Two of the biggest hitmakers of the '90s team up for a summer tour that kicks off with a local show when the Smashing Pumpkins and Marilyn Manson bring their End Times Tour to the Concord Pavilion Tuesday night.
Formed in Chicago in the late 1980s by guitarist and principle songwriter Billy Corgan, the Smashing Pumpkins would become one of the biggest bands of the '90s alternative-rock revolution. First garnering wide notice with their 1991 debut Gish, the band crafted a sound that touched on the gothic guitar orchestrations of the Cure with elements of metal, dream pop and psychedelia that earned them comparisons to Jane's Addiction.
It wasn't until the release of Siamese Dream in 1993 that the band crossed over to mainstream success. Powered by the hit MTV singles "Today," "Cherub Rock" and "Disarm," the album became a massive hit and elevated the band to arena-headlining status despite growing tensions among members (the relationship between guitarist James Iha and bassist D'arcy Wretsky disintegrated before the album was recorded, while drummer Jimmy Chamberlin struggled with alcohol and heroin addiction).
The ambitious follow-up effort Mellon Collie and the Infinite Sadness, a double CD featuring the radio singles "Bullet With Butterfly Wings" and "1979," cemented the quartet's status as one of the most successful rock bands of the decade. Unfortunately, continuing turmoil led to Chamberlin's firing in 1996 after the heroin overdose of touring keyboard player Jonathan Melvoin. The group would continue in a more electronic direction with Adore in 1998, but eventually split up after a final farewell show in Chicago in 2000.
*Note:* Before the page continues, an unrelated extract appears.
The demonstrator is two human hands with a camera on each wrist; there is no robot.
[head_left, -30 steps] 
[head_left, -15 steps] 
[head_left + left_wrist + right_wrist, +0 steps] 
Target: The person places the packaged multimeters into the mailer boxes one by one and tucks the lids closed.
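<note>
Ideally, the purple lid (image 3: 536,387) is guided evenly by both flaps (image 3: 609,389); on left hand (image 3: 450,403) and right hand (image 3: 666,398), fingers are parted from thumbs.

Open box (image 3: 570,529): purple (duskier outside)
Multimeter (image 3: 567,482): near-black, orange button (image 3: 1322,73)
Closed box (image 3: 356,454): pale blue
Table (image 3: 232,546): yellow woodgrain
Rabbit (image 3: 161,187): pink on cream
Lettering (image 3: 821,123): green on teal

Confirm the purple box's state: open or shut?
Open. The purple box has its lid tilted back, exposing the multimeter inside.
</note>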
After spending a better part of the '90s redefining electric guitar rock, Corgan took steps in a decidedly different direction both with his group Zwan (which also featured Chamberlin) and on his first proper solo release, 2005's The Future Embrace. But since Corgan had taken out a full-page ad in Chicago Tribune revealing his desire to reform the Smashing Pumpkins just prior to the tour supporting that album, many fans held out for the inevitable resurrection of the group that came to fruition with the 2007 album Zeitgeist.
Though critics weren't kind to that effort, the chance to see Corgan and longtime collaborator Chamberlin on the drums alongside new members playing classic Pumpkins tunes as well as new material was too much for local fans to resist as Corgan and company quickly sold out an 11-night run of shows at San Francisco's Fillmore that year.
Chamberlin would later departe the group, leaving Corgan to find not just a new drummer but put together an entirely revamped line-up of the band with guitarist Jeff Schroeder (a member since 2007), drummer Mike Byrne and bassist Nicole Fiorentino. That line-up of the group played on the songs of the Pumpkins' latest and possibly most ambitious effort, the 44-song epic Teargarden by Kaleidyscope that included the 2012 album Oceania.
While Schroeder remains in the band, this time Corgan returns to the road with a couple of noted players filling out the Pumpkins as Rage Against the Machine/Audioslave drummer Brad Wilk and Killers bassist Mark Stoermer share the stage with the guitarist. The band mixes classic songs with tunes from the new Smashing Pumpkin effort Monuments to an Elegy when they take the Concord Pavilion stage with Marilyn Manson.
A protege of Nine Inch Nails leader Trent Reznor, Brian Warner took on the stage name Marilyn Manson as part of the band the Spooky Kids while going to college in Fort Lauderdale. After discovering the group, Reznor produced their 1994 debut, Portrait of an American Family, issued it on his Nothing Records label and took them out on a national tour promoting the landmark NIN album The Downward Spiral.
Reznor would co-produce the band's breakout effort Antichrist Superstar in 1996, but Manson edged further into the mainstream with the concept follow-up album Mechanical Animals that took it's inspiration from glam-era David Bowie. Most of the following decade found the singer remaining a popular touring attraction, but his albums were met with more and more critical indifference. It was Manson's successful pursuit of a second career as an actor that brought him into contact with his latest collaborator. He met composer Tyler Bates in 2013 after acting on the HBO show Californication and the following year ended up recording the blues-infused effort The Pale Emperor that was released to solid notices.